但是晉王,該不會是無趣了,反悔了,所以才遲遲不露面吧,那便,最好不過了。
楓紅鸞沒把晉王往心尖兒上放,她現在一心一意記掛着的,就是西域戲法師的鬼把戲。
到了傍晚時分,知府劉大人如約而至,將一份宣紙送到楓紅鸞手中,宣紙上清楚明白記載着楓紅鸞要查的那個人。
住在城郊五里坡附近的陳家莊,名字叫陳小妹,現年十三歲,家裡有一個兄長兩個姐姐,父母雙親都身有殘疾,父親是獨眼龍,母親是個聾子,和楓紅鸞記憶中那個被拐走的小女孩,倒是甚爲附和。
眼下,距離那些西域人作案,還有一天時間了,?正月初五,他們下一個目標,應該就是鎖定在這個陳小妹身上。
楓紅鸞再三叮囑知府大人不準告訴任何人此事,確定知府大人不會透露出去半分後,楓紅鸞命留香給她準備了一身男裝,打算先去會一會這兩個西域人。
西域人的戲法場子,就設立在城東一塊空曠的場地上,搭建了一個五彩的棚子,表演和吃喝睡覺都在裡面,楓紅鸞身着男裝去光顧的時候,裡面只有寥寥數人,楓紅鸞隨便挑揀了一個位置落座,正中間舞臺上兩人,雖然就這麼幾個客人,但是表演的依舊非常起勁。

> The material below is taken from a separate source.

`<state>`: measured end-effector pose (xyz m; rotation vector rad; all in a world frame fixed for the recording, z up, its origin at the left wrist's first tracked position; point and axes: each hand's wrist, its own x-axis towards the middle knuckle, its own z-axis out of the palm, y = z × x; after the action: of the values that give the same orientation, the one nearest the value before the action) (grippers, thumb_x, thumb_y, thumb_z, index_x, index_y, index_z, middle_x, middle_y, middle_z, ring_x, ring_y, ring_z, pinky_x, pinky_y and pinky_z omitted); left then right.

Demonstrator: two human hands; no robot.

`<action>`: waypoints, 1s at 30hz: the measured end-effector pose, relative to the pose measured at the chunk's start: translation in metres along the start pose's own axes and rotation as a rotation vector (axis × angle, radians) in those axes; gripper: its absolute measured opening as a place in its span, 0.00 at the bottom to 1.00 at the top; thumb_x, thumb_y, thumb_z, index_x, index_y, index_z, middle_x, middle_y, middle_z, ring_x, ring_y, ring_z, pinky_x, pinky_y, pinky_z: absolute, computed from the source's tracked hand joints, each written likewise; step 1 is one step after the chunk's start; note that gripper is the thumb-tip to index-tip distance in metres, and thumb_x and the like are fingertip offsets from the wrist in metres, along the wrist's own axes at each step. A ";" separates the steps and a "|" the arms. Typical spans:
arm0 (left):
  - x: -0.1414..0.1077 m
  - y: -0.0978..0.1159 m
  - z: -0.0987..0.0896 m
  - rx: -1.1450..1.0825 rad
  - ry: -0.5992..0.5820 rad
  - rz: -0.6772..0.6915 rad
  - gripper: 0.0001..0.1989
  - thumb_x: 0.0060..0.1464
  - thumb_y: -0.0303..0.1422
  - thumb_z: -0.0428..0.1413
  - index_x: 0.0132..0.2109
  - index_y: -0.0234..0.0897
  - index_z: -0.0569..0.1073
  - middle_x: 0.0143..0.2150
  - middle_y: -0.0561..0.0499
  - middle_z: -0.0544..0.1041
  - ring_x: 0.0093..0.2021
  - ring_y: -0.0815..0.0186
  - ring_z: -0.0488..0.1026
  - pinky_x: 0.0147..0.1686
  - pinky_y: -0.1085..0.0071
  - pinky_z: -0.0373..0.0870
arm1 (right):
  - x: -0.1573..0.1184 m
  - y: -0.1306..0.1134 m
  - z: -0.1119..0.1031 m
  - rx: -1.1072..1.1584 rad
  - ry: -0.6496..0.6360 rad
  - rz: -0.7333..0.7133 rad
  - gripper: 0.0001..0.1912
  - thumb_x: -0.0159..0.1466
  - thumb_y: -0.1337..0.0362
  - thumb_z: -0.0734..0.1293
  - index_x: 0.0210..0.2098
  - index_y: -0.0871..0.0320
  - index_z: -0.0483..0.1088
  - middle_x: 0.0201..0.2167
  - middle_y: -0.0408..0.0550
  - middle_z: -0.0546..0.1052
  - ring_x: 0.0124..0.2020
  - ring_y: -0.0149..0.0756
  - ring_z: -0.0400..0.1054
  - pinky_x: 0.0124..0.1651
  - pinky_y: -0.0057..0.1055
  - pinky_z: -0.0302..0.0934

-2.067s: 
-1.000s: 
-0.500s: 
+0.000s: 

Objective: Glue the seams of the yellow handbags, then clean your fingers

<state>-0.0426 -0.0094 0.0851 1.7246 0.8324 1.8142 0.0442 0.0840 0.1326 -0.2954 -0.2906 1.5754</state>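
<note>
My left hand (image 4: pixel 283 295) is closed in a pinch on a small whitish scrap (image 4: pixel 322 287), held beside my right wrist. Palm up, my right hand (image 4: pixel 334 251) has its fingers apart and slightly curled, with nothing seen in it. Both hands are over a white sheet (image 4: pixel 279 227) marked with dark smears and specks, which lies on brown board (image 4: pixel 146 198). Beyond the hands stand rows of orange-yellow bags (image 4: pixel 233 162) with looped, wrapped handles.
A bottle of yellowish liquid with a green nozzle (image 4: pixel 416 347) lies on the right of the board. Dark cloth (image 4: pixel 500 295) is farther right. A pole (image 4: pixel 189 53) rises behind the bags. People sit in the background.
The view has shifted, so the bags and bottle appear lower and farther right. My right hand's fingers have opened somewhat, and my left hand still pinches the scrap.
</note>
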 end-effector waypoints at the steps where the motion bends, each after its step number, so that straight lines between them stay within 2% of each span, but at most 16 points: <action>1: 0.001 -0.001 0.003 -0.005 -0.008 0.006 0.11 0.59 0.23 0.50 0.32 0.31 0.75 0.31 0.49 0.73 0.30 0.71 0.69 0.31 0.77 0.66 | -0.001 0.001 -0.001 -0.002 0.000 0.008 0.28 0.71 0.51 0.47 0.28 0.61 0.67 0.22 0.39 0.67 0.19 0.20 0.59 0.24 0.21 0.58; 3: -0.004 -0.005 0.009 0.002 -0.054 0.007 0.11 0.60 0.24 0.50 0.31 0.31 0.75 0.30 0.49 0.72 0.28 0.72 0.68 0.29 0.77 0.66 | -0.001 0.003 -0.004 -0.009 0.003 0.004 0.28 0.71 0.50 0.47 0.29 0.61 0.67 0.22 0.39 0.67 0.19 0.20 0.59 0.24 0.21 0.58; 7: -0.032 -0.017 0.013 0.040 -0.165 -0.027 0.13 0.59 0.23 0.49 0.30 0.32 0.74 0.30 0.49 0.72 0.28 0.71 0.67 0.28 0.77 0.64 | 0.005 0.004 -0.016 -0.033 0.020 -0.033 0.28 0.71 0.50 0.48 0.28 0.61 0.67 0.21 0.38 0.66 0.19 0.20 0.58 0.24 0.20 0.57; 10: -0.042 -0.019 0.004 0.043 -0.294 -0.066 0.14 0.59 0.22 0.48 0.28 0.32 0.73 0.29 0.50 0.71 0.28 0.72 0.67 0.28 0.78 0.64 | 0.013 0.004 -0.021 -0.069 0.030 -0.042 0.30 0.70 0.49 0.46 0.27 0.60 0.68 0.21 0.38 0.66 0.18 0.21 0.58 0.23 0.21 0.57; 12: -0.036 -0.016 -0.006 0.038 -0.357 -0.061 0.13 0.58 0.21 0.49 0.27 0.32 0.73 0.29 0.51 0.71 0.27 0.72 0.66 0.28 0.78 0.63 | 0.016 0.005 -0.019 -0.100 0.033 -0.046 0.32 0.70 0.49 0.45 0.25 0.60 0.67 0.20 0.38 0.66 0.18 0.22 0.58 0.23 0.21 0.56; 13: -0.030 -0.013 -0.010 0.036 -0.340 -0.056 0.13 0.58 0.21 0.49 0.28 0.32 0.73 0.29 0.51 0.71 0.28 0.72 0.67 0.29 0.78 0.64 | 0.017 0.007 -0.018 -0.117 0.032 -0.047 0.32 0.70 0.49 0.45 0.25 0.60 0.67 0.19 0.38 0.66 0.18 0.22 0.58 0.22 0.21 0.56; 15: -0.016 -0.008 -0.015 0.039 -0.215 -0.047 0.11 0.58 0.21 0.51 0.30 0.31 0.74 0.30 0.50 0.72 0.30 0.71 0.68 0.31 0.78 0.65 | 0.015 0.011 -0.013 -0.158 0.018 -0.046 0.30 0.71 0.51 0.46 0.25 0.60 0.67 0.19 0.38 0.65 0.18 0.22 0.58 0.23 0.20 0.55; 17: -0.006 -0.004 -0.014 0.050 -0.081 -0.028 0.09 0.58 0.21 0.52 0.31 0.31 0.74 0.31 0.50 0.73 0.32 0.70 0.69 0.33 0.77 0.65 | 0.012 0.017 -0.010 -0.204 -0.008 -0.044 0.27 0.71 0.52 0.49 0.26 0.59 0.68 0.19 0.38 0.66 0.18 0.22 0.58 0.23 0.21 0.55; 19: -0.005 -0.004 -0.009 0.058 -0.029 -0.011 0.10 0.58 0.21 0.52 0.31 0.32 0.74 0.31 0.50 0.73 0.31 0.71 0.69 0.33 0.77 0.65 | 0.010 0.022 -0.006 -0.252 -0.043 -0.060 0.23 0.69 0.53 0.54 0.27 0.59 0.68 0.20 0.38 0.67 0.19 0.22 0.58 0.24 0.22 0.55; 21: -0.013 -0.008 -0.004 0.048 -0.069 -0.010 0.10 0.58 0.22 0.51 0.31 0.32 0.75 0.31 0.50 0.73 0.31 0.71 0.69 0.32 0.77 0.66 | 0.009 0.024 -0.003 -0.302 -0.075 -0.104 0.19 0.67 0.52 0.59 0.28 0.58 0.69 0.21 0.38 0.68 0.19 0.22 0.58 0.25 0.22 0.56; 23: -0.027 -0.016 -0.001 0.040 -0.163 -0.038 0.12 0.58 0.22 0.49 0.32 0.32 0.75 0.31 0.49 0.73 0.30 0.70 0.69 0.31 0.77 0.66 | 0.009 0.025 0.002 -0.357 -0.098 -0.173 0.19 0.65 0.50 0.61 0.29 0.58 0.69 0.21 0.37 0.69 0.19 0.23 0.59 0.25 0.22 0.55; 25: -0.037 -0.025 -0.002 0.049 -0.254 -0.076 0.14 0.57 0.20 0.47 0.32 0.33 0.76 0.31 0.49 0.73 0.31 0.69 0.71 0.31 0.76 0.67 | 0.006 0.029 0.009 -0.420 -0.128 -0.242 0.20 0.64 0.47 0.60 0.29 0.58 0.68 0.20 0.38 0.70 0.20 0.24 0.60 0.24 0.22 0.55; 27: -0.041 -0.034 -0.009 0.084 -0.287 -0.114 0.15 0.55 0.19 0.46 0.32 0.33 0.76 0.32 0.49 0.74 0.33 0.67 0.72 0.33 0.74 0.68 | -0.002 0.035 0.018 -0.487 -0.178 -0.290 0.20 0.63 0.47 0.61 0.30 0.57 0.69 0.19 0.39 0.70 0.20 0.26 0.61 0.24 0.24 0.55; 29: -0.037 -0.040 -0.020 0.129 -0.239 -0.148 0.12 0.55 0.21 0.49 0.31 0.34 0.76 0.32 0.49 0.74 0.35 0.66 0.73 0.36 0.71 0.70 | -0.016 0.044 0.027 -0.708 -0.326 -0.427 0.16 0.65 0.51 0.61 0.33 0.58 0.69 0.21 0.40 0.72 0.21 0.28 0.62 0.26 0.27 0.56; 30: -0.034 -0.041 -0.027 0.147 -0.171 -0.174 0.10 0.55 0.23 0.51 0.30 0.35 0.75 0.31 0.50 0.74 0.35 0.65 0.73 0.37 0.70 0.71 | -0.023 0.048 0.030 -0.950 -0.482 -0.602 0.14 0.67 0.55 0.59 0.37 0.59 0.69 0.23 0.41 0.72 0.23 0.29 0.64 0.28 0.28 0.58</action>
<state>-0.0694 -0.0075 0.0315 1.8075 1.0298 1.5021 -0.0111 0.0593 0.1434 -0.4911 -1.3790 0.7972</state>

表演的是一些西域戲法,雖然稀奇,比如把活人變沒了,把活人撞在箱子裡插大刀,但是對楓紅鸞來言,她沒有心思欣賞表演,她清楚,這些表演並無什麼法門,頂多就是設了幾個機關暗門,匡弄匡弄大家罷了。
西域戲法,表演來表演去不過就是那幾個把戲,來看過的人,也不會再來看第一次,所以生意纔會這樣冷清。
這樣的表演場子,應該是到處奔走的纔是,怎麼可能在京城逗留幾個月,而且是在生意越來越差的情況下,日子越來越闊綽。
官府當真愚鈍,居然當年會沒有察覺出來這雙西域人的異樣,直到他們其中一個喝醉酒透露了事情,才抓到人。
難怪皇上要忌憚大將軍,如今皇上手裡能用的人,無非都是些蠢才,知府不像知府,刑部沒有頭腦,怪不得這些西域人,敢公然在天子腳下犯法。
楓紅鸞全程看完他們表演,收工之時,天色剛剛擦黑。